Usually, that’s because the Italian tire manufacturer casts barely dressed supermodels to ring in each month. This year it’s because … I’m not quite sure yet. But according to yesterday’s New York Times headline, “The 2016 Pirelli Calendar May Signal A Cultural Shift.”
To which I have to say: Really?
To be fair, there’s nothing wrong with the photos. In true Annie Leibovitz style, they are very nice photos. And the subjects — including Yoko Ono, philanthropist Agnes Gund and author Fran Lebowitz — are accomplished, interesting women. For what it’s worth, those who did show a little skin look great: Serena Williams’ body is a work of art, and Amy Schumer, for all her joking otherwise, looks more Hollywood bombshell than schlubby comedian while posing for December.
Leibovitz’s photographs, accompanied by the stories behind them, would make a lovely Vogue feature. A beautiful exhibit. An inspiring coffee table book. But to offer stark black-and-white portraits in place of a pin-up calendar is patronizing. It’s an interesting idea, sure, but it’s also a fairy tale. And it’s not only a boring one — it’s a dangerous one to believe.

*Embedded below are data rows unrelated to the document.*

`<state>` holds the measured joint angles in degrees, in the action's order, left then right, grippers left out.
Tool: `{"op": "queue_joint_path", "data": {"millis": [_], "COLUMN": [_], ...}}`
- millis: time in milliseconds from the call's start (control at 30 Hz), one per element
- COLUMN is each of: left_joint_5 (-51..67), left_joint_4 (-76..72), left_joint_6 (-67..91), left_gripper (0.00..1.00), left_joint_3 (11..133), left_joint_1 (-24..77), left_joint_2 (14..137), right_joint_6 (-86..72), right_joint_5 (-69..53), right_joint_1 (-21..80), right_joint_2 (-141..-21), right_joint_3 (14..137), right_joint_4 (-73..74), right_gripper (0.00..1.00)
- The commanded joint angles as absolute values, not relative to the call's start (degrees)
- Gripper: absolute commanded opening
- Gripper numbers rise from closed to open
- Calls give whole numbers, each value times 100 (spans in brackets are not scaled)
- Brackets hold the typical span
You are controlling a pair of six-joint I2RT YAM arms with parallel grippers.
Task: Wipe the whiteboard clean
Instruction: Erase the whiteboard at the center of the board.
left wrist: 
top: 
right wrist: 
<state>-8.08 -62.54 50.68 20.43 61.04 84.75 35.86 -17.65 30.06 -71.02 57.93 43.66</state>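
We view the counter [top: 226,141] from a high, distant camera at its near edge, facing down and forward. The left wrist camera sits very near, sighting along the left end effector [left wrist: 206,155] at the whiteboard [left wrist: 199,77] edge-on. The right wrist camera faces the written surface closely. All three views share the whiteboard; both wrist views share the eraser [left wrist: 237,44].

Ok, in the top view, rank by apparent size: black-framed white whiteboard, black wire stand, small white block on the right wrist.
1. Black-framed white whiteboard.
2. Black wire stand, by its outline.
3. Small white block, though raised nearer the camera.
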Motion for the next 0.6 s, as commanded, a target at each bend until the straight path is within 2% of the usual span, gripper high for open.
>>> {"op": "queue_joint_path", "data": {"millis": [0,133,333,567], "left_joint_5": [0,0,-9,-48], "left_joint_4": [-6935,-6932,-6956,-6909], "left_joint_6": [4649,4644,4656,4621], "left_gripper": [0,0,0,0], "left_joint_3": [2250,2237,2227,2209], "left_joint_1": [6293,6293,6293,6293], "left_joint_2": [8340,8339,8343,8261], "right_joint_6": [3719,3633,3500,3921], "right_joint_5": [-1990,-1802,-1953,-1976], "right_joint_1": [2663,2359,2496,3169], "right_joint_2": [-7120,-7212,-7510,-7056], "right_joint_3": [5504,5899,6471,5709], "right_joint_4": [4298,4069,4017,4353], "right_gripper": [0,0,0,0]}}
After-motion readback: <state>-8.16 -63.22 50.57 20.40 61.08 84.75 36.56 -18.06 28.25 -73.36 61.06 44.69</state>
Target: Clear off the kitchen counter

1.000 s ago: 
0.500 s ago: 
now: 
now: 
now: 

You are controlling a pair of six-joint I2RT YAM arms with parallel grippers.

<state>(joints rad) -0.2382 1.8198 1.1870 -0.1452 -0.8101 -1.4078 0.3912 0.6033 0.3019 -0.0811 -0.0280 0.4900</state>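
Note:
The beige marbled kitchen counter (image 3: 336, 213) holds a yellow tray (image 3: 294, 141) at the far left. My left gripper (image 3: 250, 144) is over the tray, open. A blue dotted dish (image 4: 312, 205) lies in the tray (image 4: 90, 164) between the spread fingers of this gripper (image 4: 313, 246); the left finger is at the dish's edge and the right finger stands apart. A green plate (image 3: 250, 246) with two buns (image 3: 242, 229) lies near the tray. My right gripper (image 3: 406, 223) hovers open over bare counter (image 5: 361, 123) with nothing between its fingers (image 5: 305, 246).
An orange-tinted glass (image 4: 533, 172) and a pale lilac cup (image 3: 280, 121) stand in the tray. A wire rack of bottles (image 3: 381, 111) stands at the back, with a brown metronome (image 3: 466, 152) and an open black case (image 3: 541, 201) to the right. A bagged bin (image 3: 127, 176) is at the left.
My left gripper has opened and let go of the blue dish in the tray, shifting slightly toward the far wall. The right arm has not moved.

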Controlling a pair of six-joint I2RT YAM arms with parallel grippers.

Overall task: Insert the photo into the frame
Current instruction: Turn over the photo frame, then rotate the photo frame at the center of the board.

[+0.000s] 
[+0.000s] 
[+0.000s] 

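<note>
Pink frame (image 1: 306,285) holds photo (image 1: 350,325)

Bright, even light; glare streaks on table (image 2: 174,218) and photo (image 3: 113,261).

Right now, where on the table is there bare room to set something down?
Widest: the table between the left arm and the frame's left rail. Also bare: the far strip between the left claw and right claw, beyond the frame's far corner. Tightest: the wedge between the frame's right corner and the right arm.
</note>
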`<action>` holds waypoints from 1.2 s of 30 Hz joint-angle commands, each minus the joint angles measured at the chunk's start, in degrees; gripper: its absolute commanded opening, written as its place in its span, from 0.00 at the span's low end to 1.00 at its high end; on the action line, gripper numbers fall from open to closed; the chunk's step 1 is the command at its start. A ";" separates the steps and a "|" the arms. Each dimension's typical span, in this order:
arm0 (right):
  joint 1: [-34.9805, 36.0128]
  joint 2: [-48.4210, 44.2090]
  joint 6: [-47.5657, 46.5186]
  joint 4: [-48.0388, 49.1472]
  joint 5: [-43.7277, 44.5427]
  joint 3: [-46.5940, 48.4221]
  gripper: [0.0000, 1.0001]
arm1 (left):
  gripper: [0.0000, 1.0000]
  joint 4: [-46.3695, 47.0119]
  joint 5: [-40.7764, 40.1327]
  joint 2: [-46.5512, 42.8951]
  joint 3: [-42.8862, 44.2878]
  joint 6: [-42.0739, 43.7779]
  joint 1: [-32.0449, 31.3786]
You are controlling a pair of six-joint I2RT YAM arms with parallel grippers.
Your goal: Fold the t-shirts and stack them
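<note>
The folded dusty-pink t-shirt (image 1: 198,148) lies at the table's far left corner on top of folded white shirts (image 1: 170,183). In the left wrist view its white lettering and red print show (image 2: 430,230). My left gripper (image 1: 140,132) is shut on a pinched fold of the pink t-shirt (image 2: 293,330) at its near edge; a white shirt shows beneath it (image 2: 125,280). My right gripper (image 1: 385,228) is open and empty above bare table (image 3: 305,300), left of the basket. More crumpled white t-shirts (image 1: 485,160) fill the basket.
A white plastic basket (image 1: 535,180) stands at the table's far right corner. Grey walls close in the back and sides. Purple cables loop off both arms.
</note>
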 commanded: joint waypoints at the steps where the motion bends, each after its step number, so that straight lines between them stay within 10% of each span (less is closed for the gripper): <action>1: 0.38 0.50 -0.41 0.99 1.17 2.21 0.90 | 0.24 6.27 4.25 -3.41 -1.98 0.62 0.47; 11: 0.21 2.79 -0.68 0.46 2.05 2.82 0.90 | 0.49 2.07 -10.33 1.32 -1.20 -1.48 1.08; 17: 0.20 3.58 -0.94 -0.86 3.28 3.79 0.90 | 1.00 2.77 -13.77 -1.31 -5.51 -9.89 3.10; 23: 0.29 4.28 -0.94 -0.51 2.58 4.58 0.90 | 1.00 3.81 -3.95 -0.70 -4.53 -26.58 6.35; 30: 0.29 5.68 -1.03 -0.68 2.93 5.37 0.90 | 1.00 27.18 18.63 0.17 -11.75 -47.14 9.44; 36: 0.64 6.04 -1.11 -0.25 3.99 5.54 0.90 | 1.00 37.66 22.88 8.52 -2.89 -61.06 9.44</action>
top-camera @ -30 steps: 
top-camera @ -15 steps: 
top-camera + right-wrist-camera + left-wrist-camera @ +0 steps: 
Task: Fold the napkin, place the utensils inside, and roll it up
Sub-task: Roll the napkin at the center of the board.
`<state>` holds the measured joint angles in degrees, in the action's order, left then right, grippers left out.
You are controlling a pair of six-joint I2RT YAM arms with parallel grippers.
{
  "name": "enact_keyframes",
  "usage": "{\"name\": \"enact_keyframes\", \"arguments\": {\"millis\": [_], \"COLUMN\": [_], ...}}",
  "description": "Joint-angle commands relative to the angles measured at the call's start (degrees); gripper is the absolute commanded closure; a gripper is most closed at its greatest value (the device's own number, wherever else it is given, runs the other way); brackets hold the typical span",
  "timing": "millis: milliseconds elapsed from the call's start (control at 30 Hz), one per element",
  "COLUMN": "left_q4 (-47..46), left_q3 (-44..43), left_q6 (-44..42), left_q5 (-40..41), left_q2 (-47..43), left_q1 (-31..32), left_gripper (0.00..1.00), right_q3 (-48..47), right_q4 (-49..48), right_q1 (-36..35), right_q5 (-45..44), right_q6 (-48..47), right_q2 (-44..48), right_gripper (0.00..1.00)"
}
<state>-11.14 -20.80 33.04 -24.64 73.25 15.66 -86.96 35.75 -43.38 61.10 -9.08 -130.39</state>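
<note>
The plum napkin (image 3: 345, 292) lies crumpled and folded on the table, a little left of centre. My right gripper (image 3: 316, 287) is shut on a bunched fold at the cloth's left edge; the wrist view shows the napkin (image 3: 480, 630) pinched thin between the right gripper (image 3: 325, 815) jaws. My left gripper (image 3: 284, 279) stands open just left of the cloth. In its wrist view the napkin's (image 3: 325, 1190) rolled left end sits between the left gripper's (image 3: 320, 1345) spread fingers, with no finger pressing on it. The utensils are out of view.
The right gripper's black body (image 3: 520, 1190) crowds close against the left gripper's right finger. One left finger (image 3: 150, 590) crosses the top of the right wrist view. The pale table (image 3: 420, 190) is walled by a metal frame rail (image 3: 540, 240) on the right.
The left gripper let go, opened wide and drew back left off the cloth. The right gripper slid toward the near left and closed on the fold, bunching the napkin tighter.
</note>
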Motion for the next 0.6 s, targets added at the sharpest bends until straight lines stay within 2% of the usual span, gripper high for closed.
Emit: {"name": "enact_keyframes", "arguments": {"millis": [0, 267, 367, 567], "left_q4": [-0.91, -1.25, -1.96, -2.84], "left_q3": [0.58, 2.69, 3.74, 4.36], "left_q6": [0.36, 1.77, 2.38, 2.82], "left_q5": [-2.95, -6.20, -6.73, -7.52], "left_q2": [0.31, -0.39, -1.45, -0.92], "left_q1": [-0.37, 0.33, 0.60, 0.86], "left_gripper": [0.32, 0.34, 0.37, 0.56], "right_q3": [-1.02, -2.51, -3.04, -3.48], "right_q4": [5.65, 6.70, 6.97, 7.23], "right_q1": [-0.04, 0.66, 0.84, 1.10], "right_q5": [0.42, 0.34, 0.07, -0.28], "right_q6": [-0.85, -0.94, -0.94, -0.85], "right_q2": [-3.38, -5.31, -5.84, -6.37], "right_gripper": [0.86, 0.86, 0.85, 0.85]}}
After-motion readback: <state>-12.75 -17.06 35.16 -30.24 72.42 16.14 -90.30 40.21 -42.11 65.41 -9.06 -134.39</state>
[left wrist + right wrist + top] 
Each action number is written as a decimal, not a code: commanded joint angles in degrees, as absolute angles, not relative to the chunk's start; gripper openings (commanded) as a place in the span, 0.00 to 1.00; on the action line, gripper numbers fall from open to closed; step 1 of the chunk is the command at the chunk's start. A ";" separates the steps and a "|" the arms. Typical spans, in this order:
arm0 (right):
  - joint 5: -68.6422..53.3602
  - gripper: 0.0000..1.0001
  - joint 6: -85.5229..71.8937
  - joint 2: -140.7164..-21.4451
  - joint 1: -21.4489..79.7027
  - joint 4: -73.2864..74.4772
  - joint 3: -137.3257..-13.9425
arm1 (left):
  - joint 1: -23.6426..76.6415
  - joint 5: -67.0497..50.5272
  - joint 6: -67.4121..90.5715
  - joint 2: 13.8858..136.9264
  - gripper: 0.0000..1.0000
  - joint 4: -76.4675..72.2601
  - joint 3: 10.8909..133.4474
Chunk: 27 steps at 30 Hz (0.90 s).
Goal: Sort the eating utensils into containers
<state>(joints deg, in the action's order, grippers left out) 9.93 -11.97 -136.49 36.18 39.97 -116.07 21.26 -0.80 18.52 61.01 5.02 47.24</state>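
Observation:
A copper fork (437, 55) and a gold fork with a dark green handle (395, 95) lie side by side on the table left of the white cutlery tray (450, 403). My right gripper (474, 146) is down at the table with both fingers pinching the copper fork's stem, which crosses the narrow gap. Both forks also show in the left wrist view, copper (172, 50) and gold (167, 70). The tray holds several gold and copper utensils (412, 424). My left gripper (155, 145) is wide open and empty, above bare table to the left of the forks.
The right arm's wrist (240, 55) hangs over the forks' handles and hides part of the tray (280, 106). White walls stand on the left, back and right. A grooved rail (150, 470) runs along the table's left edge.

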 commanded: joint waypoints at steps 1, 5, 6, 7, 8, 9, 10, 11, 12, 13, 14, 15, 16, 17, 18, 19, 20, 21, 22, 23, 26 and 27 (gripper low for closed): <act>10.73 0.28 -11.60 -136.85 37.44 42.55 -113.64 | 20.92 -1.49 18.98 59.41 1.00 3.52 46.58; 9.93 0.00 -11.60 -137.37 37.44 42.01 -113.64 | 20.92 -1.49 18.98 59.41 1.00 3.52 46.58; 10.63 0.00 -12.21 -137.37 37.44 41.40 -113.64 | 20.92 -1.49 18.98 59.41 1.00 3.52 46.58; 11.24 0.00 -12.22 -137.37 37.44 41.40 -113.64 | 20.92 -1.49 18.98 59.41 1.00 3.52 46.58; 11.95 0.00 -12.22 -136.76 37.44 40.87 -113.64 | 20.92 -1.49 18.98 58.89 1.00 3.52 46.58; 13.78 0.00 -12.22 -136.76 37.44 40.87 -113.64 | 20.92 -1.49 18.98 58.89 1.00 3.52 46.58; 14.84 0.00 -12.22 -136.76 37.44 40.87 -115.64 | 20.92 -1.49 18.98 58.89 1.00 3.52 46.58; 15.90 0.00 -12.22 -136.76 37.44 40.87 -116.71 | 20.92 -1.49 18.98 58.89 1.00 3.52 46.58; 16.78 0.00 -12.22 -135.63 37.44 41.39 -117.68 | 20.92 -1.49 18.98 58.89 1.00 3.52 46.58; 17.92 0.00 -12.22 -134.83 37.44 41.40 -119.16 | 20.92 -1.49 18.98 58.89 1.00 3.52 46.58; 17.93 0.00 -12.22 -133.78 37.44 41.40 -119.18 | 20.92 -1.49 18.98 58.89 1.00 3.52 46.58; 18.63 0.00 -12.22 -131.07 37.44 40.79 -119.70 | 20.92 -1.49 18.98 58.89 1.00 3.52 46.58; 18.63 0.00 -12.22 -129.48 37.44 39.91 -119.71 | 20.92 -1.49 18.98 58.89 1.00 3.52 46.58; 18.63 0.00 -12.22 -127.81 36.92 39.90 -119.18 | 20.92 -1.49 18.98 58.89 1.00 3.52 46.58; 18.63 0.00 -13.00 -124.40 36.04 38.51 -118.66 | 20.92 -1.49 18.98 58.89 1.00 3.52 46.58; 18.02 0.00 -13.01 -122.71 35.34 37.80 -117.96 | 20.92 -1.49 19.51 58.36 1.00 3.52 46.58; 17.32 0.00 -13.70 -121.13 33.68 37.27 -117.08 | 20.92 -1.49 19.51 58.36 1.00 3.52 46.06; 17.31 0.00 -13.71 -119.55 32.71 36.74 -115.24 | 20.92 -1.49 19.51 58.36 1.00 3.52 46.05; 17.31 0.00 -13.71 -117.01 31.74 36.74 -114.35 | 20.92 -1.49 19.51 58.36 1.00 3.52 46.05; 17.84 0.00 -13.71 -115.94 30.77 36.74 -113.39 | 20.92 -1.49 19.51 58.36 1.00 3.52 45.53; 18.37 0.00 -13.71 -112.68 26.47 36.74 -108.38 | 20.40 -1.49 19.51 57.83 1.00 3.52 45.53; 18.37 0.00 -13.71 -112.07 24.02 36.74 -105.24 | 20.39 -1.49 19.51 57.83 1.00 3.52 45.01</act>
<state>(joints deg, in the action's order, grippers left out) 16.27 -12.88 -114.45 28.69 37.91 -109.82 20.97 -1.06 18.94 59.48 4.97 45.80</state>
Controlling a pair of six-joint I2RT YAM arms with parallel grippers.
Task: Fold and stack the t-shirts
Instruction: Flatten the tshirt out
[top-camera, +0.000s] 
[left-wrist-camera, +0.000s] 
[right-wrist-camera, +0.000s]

Because no, the 2016 Pirelli calendar doesn’t shake up the status quo, and neither do the cheerleader headlines that herald its arrival. It does continue in the time-honored tradition of commercializing the female body, and it doesn’t change the fact that the old standards of beauty still exist, that sexuality is a commodity, that for every Annie Leibovitz who wants to see into your soul there is a Terry Richardson who wants you to spread your legs [NSFW!]. To pretend otherwise occupies that maddening space between smug and naïve that seems to exist only in certain corners of the Internet and college campuses. To assume that the marketing execs at Pirelli won’t go right back to leather thongs if those sell more tires than this year’s stunt is adorable.
And really, I’m not sure that anything would be wrong with a return to form next year. The 2015 Pirelli calendar was beautiful and fun and, yes, sexy. While the 2016 models seem to be worthy subjects and are being applauded as “real women,” Adriana Lima is a real woman, too. Gigi Hadid is a real woman. Gisele Bundchen is, somehow, a mortal being who walks this Earth and has done pretty well for herself. In a battle of realness, I’m inclined to believe the photographer who hands me a photo of a nearly naked woman and says, “I’m selling sex” as opposed to the one who says, “I’m replacing sex with [insert anything here].”
I want my niece to grow up in a world where her ideas are valued, yes. I hope that she will pursue a fulfilling career on her own boss-lady terms, of course. At the rate she’s going, I wouldn’t be surprised if she, like Pirelli’s June model Mellody Hobson, grows up to run a $10 billion management firm. (And/or single-handedly starts World War III. She’s 2 — her power, while formidable, is still untamed.) But at the same time, I’d rather shelook at the world with clear, open eyes than try to understand it through the muddle of PC earmuffs.
Hear it now, kiddo: The pin-up calendar and all that it stands for isn’t dead, not by a long shot, no matter what the New York Times tells you. Don’t even think about appearing in one — but don’t make the costly mistake of ignoring its existence, either.